I don’t know about you, but I always seem to get the same feedback on my writing: your character isn’t likeable. I’ve started to detest that word. Likeable. What is likeable anyway? Someone who has no opinions? Someone who’s nice to everyone? Charming? Suave? Friendly?
There is absolutely nothing wrong with any of those traits, but I find reading about those people to be pretty boring. They don’t create any sort of conflict (which I guess, is what the plot is supposed to do?). Even the nicest character, though, thrown into a chaotic situation won’t be so nice and you may not like what they do. I’ve opted instead to aim for ‘relatable’ characters.
Of course, relatable characters come with their own set of problems. What’s relatable to one person is not relatable to another. They say characters inherit your neuroses, which is probably true. What I find relatable, then, may be too extreme for the average reader. So what does that mean? What’s relatable? It’s finding something you can identify with, a realistic reason for the things the character does and says, a way to sympathize or at least emphasize. If you can understand why, you can relate. The character doesn’t have to be friendly or likeable or even nice. I’ve read lots of YA where the MC is a blank slate and I’m so bored. I’d rather hate her than feel nothing at all.
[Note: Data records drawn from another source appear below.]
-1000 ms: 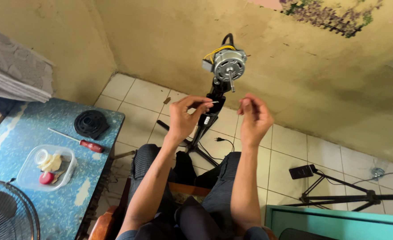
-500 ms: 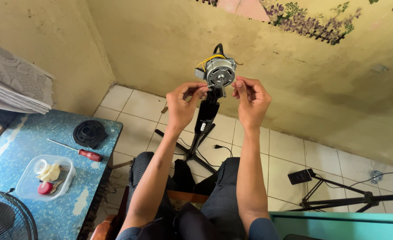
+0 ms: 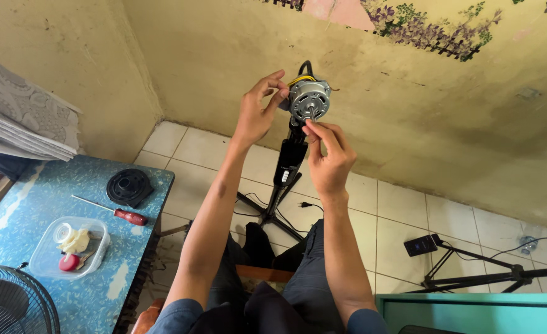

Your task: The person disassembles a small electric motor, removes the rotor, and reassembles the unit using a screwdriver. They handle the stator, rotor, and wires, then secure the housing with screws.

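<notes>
- left hand [image 3: 256, 114] grips side of round ribbed metal fan motor [image 3: 309, 99]
- right hand [image 3: 329, 159] pinches its thin steel shaft [image 3: 311, 115]
- red-handled screwdriver [image 3: 114, 211] on speckled blue counter [image 3: 26, 204]

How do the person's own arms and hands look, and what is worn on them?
Both arms are bare from the upper arm down. The left hand and the right hand wear no gloves, and no ring, watch or bracelet shows. Short blue sleeves cover only the tops of the arms at the bottom edge of the view.
</notes>
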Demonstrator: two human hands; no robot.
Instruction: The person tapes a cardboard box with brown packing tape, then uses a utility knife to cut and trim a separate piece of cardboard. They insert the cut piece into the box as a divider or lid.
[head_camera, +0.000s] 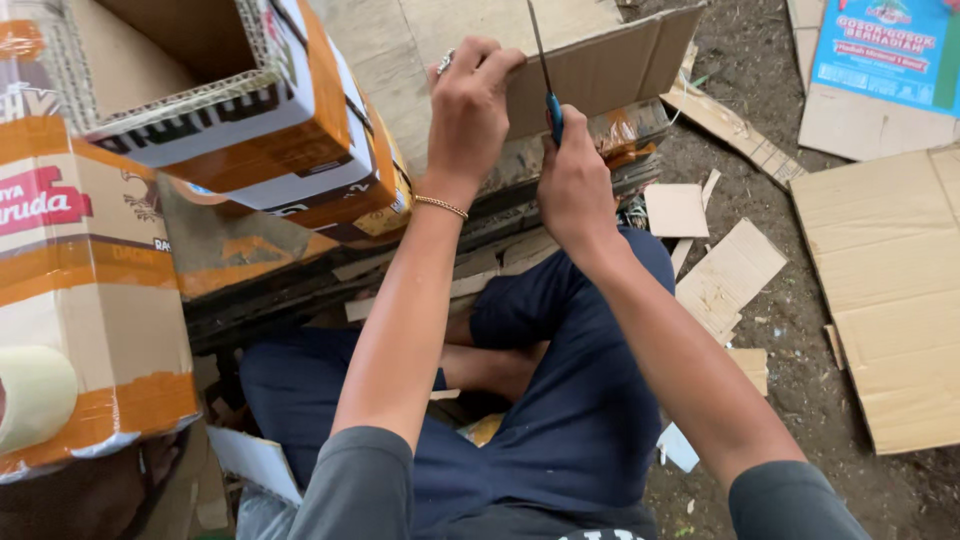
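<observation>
Nearest I see my grey sleeves (360, 480) and blue trousers (570, 400). My left hand (468, 110) closes over the top edge of a cardboard flap (600, 65). My right hand (572, 185) grips a blue-handled knife (547, 85), blade upright against that edge. Open ground (790, 320) is on the right.

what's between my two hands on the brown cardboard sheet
In the head view, a thin knife with a blue handle stands between the left hand and right hand, against the brown cardboard sheet.
</observation>
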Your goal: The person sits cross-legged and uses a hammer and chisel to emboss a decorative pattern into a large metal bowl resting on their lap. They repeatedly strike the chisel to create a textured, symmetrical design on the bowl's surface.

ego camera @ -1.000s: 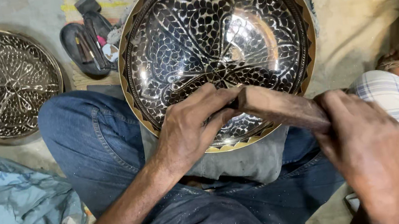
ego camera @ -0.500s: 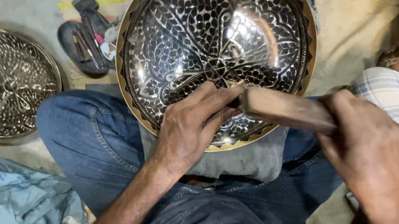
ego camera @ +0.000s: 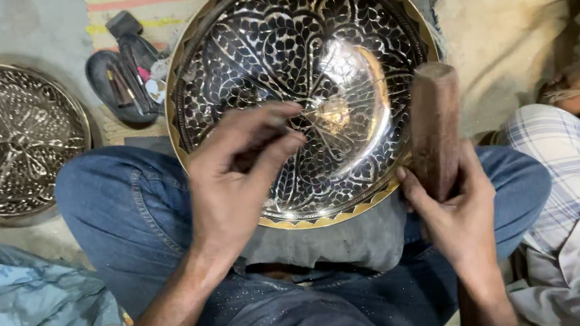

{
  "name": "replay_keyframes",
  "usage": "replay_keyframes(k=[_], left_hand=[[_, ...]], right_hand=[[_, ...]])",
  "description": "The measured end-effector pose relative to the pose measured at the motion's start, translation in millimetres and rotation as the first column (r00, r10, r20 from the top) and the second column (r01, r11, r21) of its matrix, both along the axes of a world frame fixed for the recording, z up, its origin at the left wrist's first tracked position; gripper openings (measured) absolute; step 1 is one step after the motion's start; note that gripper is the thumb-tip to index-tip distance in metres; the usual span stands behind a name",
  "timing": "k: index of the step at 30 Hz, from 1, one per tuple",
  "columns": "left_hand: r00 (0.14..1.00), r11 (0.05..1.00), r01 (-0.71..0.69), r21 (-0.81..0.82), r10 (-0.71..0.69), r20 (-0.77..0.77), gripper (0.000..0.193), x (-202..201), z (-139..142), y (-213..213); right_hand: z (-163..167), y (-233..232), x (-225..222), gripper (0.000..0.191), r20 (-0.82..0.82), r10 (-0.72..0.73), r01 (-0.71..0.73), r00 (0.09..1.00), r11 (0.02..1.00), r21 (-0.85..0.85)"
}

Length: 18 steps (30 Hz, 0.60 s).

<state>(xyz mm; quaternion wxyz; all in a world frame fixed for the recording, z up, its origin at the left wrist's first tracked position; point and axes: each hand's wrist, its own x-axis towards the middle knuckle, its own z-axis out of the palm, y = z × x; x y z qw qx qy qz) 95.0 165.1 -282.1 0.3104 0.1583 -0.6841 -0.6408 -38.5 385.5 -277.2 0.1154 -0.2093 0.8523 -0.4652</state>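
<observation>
A large round metal bowl (ego camera: 306, 52) with a black-and-silver engraved floral pattern and a gold rim rests against my lap. My left hand (ego camera: 234, 184) pinches a thin metal chisel (ego camera: 279, 135), its tip set on the bowl's centre. Most of the chisel is hidden by my fingers. My right hand (ego camera: 456, 217) grips a wooden block mallet (ego camera: 435, 124), raised upright off to the right of the bowl, clear of the chisel.
A second engraved metal dish (ego camera: 7, 137) lies on the floor at left. A dark sandal holding small tools (ego camera: 124, 76) sits behind it. Blue cloth (ego camera: 24, 324) is bunched at lower left, checked and white cloth (ego camera: 575, 174) at right. My jeans-clad legs (ego camera: 113, 205) are crossed under the bowl.
My right hand has lifted the wooden mallet away from the chisel head, swinging it up and to the right. My left hand keeps the chisel on the bowl.
</observation>
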Motion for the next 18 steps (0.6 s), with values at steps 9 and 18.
replay_keyframes(k=[9, 18], left_hand=[[0.961, 0.826, 0.272, -0.494, -0.213, 0.174, 0.028, -39, -10, 15], [0.935, 0.800, 0.355, -0.484, -0.302, 0.187, 0.030, -40, -19, 12]], right_hand=[[15, -7, -27, 0.045, -0.299, 0.062, -0.064, 0.952, 0.998, 0.004], [28, 23, -28, 0.051, -0.311, 0.118, -0.041, 0.943, 0.969, 0.244]])
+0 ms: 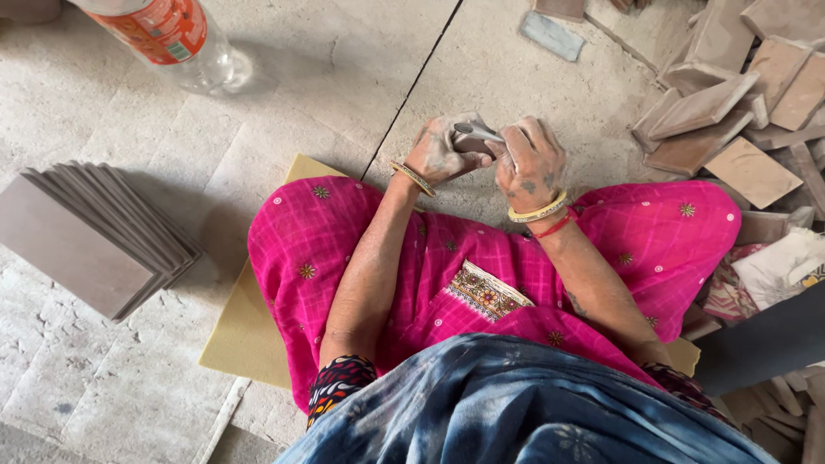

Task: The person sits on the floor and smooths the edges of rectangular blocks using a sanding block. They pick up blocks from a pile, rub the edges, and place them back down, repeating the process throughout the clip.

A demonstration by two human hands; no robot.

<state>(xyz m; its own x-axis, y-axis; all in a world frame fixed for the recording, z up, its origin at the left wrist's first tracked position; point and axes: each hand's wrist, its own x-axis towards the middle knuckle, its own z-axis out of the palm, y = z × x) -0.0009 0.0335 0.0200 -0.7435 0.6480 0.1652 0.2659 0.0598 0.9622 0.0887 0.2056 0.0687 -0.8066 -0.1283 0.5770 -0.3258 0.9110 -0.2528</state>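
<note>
I sit cross-legged on a yellow mat [245,335] in bright pink clothing. Both dusty hands meet above my knees. My left hand [440,151] grips a small brown clay piece [471,144], mostly hidden by the fingers. My right hand [533,163] holds a thin grey metal tool [478,131] whose end rests against the top of that piece. Bangles circle both wrists.
A neat fanned stack of brown tiles [90,236] lies at the left. A loose heap of similar clay tiles [730,112] fills the upper right. A plastic bottle [168,39] with an orange label lies at the top left. Crumpled cloth [778,271] sits at right.
</note>
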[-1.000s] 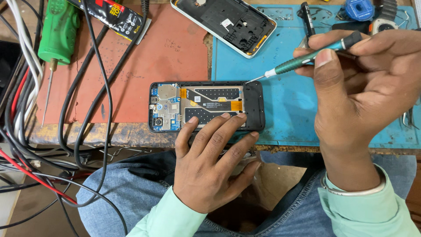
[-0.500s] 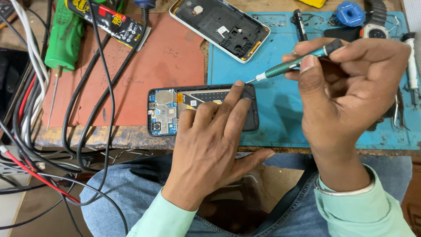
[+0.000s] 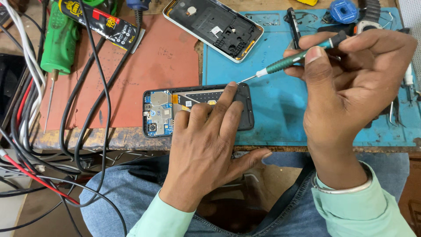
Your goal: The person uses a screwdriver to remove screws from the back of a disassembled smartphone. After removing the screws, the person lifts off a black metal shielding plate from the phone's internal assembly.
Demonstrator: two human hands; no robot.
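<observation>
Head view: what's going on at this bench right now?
A person is working on an opened phone that lies across the edge of a red mat and a blue mat. The left hand presses flat on the phone, fingers over its lower half. The right hand holds a green-handled screwdriver, tip at the phone's top right edge. A separate back cover lies further up the bench.
</observation>
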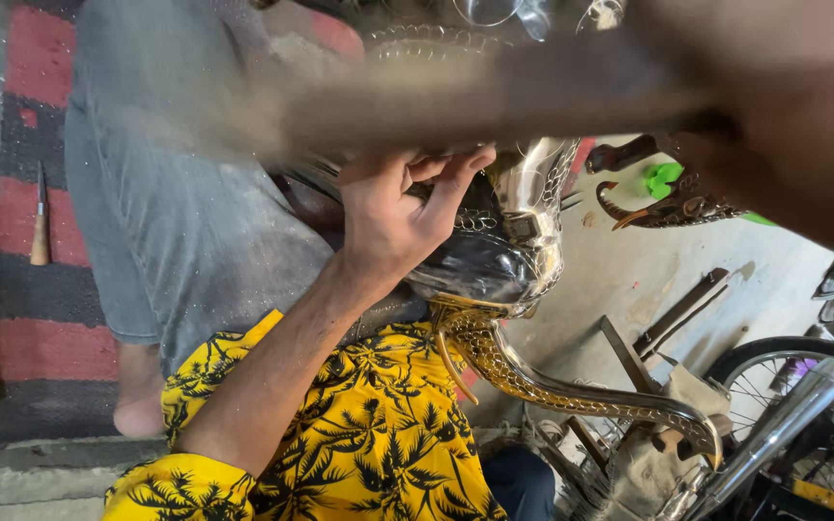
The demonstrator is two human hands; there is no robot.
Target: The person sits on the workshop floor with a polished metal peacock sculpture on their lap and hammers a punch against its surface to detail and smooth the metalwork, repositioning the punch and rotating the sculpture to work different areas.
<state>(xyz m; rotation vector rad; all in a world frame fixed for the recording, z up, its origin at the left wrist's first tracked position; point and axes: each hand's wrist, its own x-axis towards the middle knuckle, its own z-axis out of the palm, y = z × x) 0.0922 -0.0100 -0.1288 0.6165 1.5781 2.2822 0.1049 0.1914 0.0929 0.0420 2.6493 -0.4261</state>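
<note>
Polished metal teapot [504,251] steadied by a left hand [393,207]

The left hand lies half open, fingers curled against the pot's shiny body at centre. Its gilded spout [571,391] curves toward the lower right. The right hand [774,125] is a blur; its grip cannot be told.

Shirt [378,434]: bright yellow, printed all over with black palm trees. Trousers [176,212]: faded grey-blue, dusted pale. Rug [41,241]: broad red and dark grey stripes, speckled with light dust. Metal vessel [494,251]: mirror-bright silver body with scale-like embossing along the neck. Curved spout [552,386]: gold, covered in a fine scale pattern. Second ornament [678,207]: brown and gold, similarly patterned. Small object behind it [665,177]: vivid green. Tool handle [40,241]: pale wood. Floor [649,280]: grey concrete. Wheel [784,386]: black tyre, silver spokes.
</note>
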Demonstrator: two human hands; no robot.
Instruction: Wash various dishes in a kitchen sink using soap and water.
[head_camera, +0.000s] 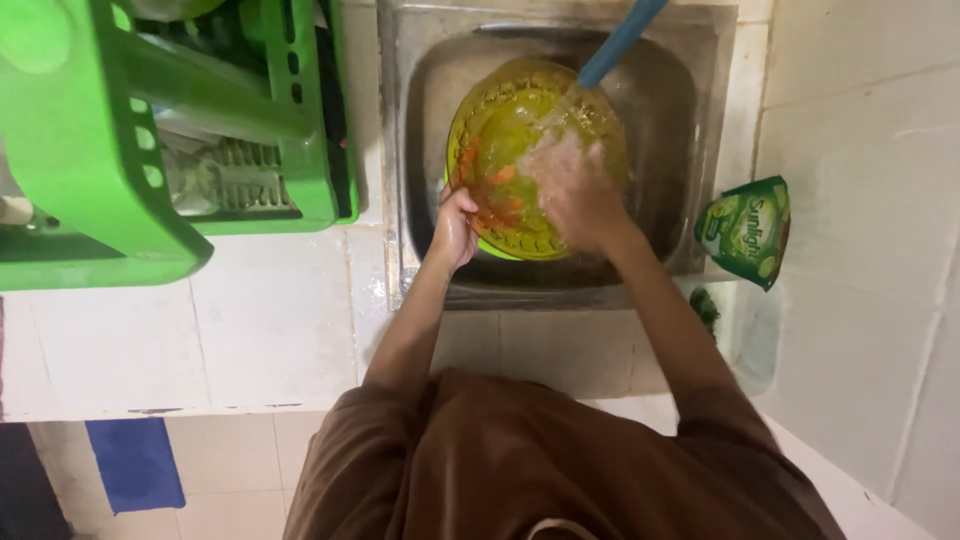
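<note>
Plate position: the yellow-green plate (520, 130) sits in the steel sink (700, 120), upper middle of the frame.
Plate facing: round, so no long axis; its hollow face tilts up toward you.
Plate look: translucent, beaded rim, orange smears at lower left.
Your left hand (455, 228): fingers clamped on the plate's lower-left rim.
Your right hand (575, 190): fingers together, flat on the plate's face under water from the blue spout (620, 40).
Nearby: green rack (100, 150) upper left; green pouch (748, 230) right.

Sink (700, 150) basin nearly filled by yellow plate (500, 130); narrow gaps at rim only. Blue tap pipe (620, 40) slants over plate top right. Green dish rack (150, 150) crowds left tabletop (270, 330). Green pouch (748, 230) blocks right ledge. Tabletop in front of rack open.
</note>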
The trick, I guess, is not to make people hate your character. Readers don’t keep reading if they can’t stand a character, but they will keep going if they understand. If they see why and go, “Oh, I get it,” they will push through (I’m being general here. Some readers don’t push through anything, but you can’t win every battle). My characters tend toward certain characteristics that most people find annoying, but that’s simply who the character is. You can’t expect them all to be plucky go-getters because the large majority of people aren’t like that. They’re more complex. The problem is showing the complexities so people don’t just write them off as annoying and move on.
You might not have this problem, but it’s one I continue to struggle with. Nobody’s perfect, especially my characters.